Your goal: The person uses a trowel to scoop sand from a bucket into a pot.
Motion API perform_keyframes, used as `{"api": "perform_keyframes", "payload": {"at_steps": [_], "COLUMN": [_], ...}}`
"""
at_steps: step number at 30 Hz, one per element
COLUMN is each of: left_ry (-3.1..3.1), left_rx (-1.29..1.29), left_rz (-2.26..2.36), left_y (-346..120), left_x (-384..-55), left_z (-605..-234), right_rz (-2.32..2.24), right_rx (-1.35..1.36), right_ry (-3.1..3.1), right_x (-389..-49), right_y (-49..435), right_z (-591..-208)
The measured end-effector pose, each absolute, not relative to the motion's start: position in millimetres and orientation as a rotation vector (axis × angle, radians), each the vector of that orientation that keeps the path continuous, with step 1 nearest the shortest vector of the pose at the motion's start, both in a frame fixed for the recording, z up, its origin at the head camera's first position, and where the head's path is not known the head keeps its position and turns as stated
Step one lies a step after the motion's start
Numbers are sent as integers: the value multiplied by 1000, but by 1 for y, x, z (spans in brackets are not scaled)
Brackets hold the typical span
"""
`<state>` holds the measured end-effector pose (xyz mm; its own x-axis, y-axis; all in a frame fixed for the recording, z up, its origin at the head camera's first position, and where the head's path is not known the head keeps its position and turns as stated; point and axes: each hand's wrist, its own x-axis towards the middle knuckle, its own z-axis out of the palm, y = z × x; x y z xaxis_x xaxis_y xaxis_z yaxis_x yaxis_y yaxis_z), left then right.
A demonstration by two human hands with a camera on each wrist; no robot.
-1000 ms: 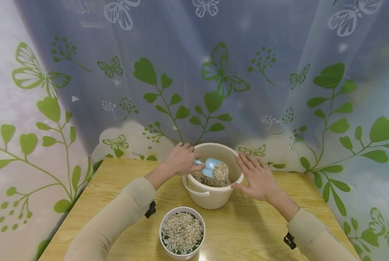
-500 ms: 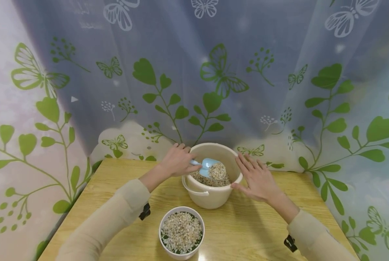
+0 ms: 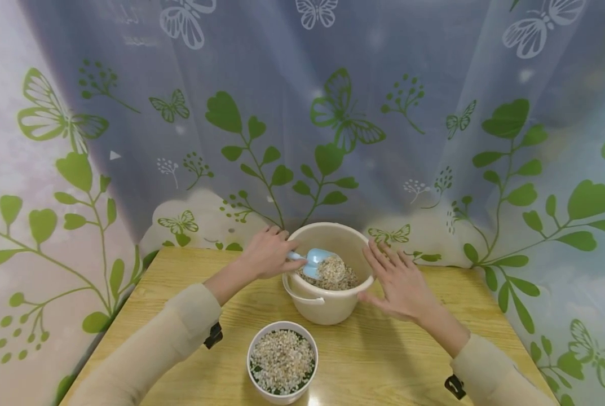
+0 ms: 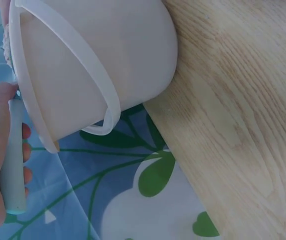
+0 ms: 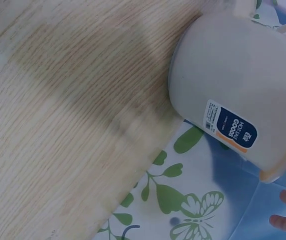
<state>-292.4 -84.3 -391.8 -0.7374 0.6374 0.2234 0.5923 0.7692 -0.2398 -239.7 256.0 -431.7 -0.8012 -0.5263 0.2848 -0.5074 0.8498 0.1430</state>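
Observation:
In the head view my left hand (image 3: 268, 254) grips the handle of a light blue scoop (image 3: 313, 260) over the left part of a cream bucket (image 3: 327, 310). Small pale stones (image 3: 331, 269) heap at the scoop's tip. Below them more gravel (image 3: 348, 279) lies inside the bucket. The left wrist view shows the scoop's handle (image 4: 14, 165) with my fingers curled round it, beside the bucket's rim. My right hand (image 3: 401, 282) is spread with straight fingers right at the bucket's right rim. The bucket's white carrying handle (image 3: 304, 299) hangs down in front.
A white pot (image 3: 251, 375) topped with pale gravel and dark green edges stands nearer to me. Both stand on a wooden table (image 3: 383, 366). A curtain (image 3: 261, 141) printed with leaves and butterflies rises right behind the bucket. The bucket carries a label (image 5: 230, 125).
My left hand and the loaded scoop have shifted a little to the left across the bucket. My right hand stays at the right rim, almost unmoved. Bucket and pot stand as before.

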Motion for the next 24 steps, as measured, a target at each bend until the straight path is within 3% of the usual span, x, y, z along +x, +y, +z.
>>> {"api": "perform_keyframes", "payload": {"at_steps": [24], "left_ry": [-2577], "left_rx": [-924], "left_rz": [198], "left_y": [-122], "left_x": [-249], "left_z": [-388], "right_rz": [-96], "right_rx": [889], "right_ry": [-2551], "right_x": [-198], "right_y": [235], "right_z": [-435]}}
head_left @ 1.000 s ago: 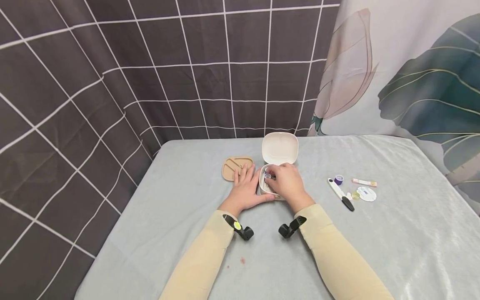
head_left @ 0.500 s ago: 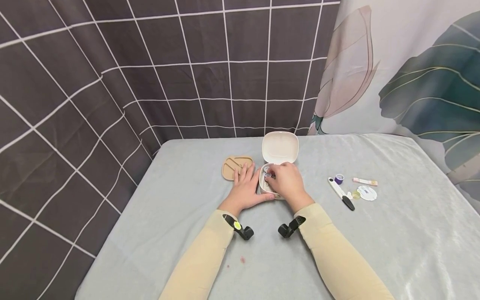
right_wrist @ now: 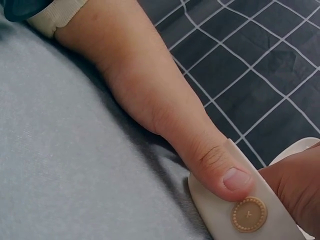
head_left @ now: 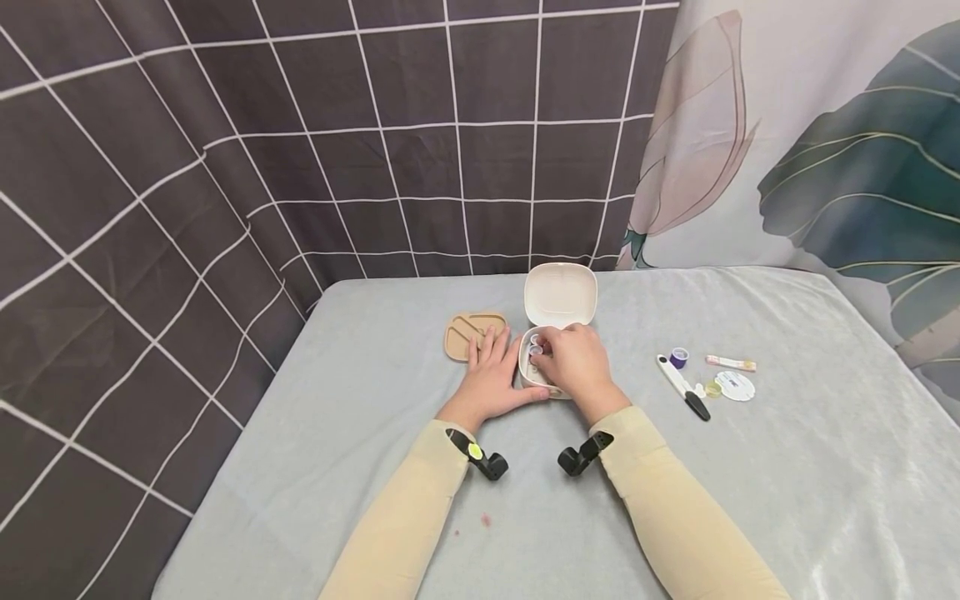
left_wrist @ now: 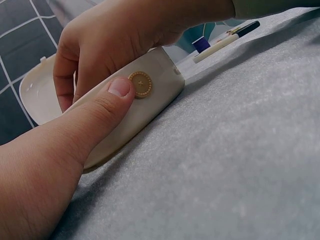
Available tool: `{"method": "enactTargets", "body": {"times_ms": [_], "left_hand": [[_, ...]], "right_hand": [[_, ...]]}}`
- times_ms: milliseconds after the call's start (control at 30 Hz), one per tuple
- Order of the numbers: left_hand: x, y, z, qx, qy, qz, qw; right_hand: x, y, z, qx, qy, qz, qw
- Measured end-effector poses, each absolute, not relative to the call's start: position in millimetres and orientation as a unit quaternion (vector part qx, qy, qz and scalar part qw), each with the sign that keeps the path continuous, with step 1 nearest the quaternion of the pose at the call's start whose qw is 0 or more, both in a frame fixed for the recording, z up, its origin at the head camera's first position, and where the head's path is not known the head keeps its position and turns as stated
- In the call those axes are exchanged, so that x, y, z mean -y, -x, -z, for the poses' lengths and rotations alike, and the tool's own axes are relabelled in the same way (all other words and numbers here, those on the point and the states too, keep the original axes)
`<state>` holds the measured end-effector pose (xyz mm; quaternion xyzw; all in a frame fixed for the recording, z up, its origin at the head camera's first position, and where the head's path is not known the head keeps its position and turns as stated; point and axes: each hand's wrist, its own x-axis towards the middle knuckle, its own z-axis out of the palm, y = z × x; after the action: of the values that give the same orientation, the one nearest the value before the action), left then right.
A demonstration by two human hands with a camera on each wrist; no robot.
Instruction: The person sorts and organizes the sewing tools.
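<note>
Head view: the left hand (head_left: 492, 382) spreads straight fingers over the tan tray (head_left: 458, 340), thumb against the box (left_wrist: 132, 114); the right hand (head_left: 579, 364) curls inside its rim, any grip hidden. The box stands well apart from the left edge of the cloth (head_left: 345, 392) and the white-and-black tool (head_left: 681, 387).

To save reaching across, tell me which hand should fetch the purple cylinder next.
Probably the right hand, once out of the white box: the purple cylinder lies nearer it, to its right. The left hand is farther, with the right hand in between.
</note>
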<state>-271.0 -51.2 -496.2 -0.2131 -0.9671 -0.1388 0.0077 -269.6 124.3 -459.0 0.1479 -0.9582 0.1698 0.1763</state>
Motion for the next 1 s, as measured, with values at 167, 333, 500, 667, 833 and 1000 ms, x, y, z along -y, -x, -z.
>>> {"method": "enactTargets", "body": {"times_ms": [167, 333, 500, 667, 833, 1000], "left_hand": [[50.8, 269.6, 495.7, 0.967, 0.213, 0.138, 0.005], [51.0, 268.9, 495.6, 0.968, 0.212, 0.133, 0.002], [52.3, 270.4, 495.8, 0.967, 0.213, 0.137, 0.011], [53.2, 270.2, 497.1, 0.967, 0.211, 0.140, 0.011], [52.4, 271.1, 497.3, 0.969, 0.206, 0.139, 0.010], [51.5, 270.8, 496.8, 0.967, 0.212, 0.144, 0.011]], "right_hand": [[-126.6, 268.7, 455.5, 0.955, -0.154, -0.174, 0.182], [-132.8, 269.0, 448.8, 0.956, -0.149, -0.192, 0.163], [-145.2, 271.4, 439.4, 0.958, -0.132, -0.210, 0.145], [-163.4, 273.6, 431.5, 0.951, -0.118, -0.251, 0.137], [-186.6, 276.3, 423.7, 0.943, -0.111, -0.289, 0.124], [-213.4, 273.8, 420.0, 0.938, -0.090, -0.310, 0.124]]}}
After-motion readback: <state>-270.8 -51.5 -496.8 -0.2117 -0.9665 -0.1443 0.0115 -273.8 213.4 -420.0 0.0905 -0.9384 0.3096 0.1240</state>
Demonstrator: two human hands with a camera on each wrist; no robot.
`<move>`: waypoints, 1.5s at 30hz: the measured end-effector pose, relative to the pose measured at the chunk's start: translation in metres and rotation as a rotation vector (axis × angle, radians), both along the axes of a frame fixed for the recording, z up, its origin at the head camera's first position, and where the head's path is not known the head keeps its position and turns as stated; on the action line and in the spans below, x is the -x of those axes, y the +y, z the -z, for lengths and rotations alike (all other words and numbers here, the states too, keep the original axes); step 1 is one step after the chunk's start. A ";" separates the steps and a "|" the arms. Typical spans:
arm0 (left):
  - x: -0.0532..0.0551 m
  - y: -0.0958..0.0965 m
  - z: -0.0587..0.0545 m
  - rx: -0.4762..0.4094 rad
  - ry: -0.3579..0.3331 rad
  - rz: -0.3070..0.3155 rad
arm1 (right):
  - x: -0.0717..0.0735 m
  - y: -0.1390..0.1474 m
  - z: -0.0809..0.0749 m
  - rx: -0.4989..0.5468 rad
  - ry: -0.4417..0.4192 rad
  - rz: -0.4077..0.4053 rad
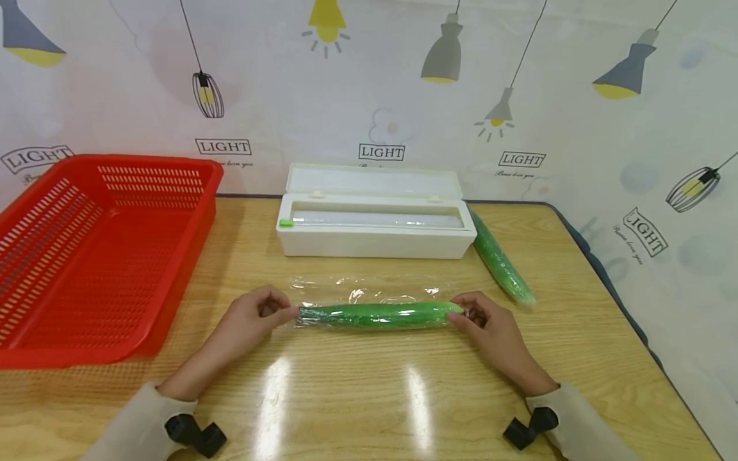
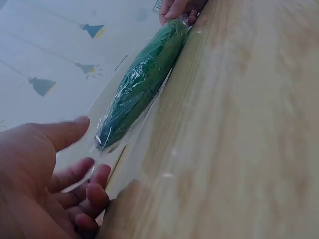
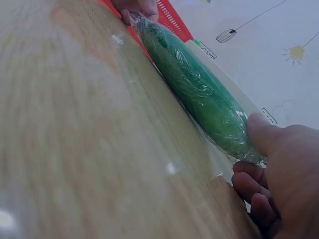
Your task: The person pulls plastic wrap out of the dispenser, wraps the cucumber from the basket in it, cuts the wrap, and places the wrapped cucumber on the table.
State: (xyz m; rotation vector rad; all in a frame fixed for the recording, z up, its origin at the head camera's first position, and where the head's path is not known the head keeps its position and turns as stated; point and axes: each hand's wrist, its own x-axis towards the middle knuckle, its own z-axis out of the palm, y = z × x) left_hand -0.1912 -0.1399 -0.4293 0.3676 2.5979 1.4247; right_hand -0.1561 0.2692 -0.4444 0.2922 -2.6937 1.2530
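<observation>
A green cucumber (image 1: 375,315) wrapped in clear plastic film lies lengthwise before me on the wooden table, with loose film (image 1: 369,291) spread along its far side. At its lighter right end, my right hand (image 1: 490,330) pinches the wrapped tip, thumb above and fingers below, as the right wrist view shows. My left hand (image 1: 250,317) is at the darker left end. In the left wrist view its thumb (image 2: 70,133) stands apart from the loosely bent fingers (image 2: 82,174), close to the film's end.
Behind the cucumber stands a white film dispenser box (image 1: 375,243), lid raised, with a roll inside and a green slider (image 1: 286,223). A second cucumber (image 1: 500,259) lies at its right. A red plastic basket (image 1: 190,282) stands on the left. A patterned wall covering (image 1: 346,96) rises behind the table.
</observation>
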 end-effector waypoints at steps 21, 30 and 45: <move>0.002 -0.001 0.013 -0.041 0.128 0.054 | 0.001 0.004 0.002 0.056 -0.018 -0.084; 0.003 -0.001 0.013 -0.023 0.101 0.052 | 0.003 0.005 0.002 0.025 -0.048 -0.051; 0.000 -0.001 0.008 -0.019 0.096 0.081 | 0.003 0.005 0.004 -0.008 -0.024 -0.043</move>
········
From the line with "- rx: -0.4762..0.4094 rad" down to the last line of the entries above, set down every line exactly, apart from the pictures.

  - rx: -0.4762..0.4094 rad
  - ry: -0.3579..0.3331 rad
  - rz: -0.3070..0.3155 rad
arm1 (right):
  - x: -0.0717..0.0735 m
  - y: -0.1390..0.1474 m
  - z: -0.0809..0.0749 m
  - rx: -0.4989..0.5468 rad
  - ry: -0.4417..0.4192 rad
  - rz: -0.4077..0.4053 rad
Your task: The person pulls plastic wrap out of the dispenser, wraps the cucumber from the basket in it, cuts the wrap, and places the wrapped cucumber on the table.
State: (xyz m; rotation vector rad; all in a frame fixed for the recording, z up, its origin at the head camera's first position, and where the head's path is not known the head keeps its position and turns as stated; point and axes: each hand's wrist, its own x-axis towards the middle knuckle, its own z-axis out of the palm, y = z × x) left_hand -0.1912 -0.1399 -0.4293 0.3676 2.5979 1.4247; right_hand -0.1561 0.2692 -0.4444 0.2922 -2.6937 1.2530
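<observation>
A green cucumber (image 1: 375,315) wrapped in clear plastic film lies lengthwise before me on the wooden table, with loose film (image 1: 369,291) spread along its far side. At its lighter right end, my right hand (image 1: 490,330) pinches the wrapped tip, thumb above and fingers below, as the right wrist view shows. My left hand (image 1: 250,317) is at the darker left end. In the left wrist view its thumb (image 2: 70,133) stands apart from the loosely bent fingers (image 2: 82,174), close to the film's end.
Behind the cucumber stands a white film dispenser box (image 1: 375,243), lid raised, with a roll inside and a green slider (image 1: 286,223). A second cucumber (image 1: 500,259) lies at its right. A red plastic basket (image 1: 190,282) stands on the left. A patterned wall covering (image 1: 346,96) rises behind the table.
</observation>
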 end-effector waypoints at steps 21, 30 and 45: <move>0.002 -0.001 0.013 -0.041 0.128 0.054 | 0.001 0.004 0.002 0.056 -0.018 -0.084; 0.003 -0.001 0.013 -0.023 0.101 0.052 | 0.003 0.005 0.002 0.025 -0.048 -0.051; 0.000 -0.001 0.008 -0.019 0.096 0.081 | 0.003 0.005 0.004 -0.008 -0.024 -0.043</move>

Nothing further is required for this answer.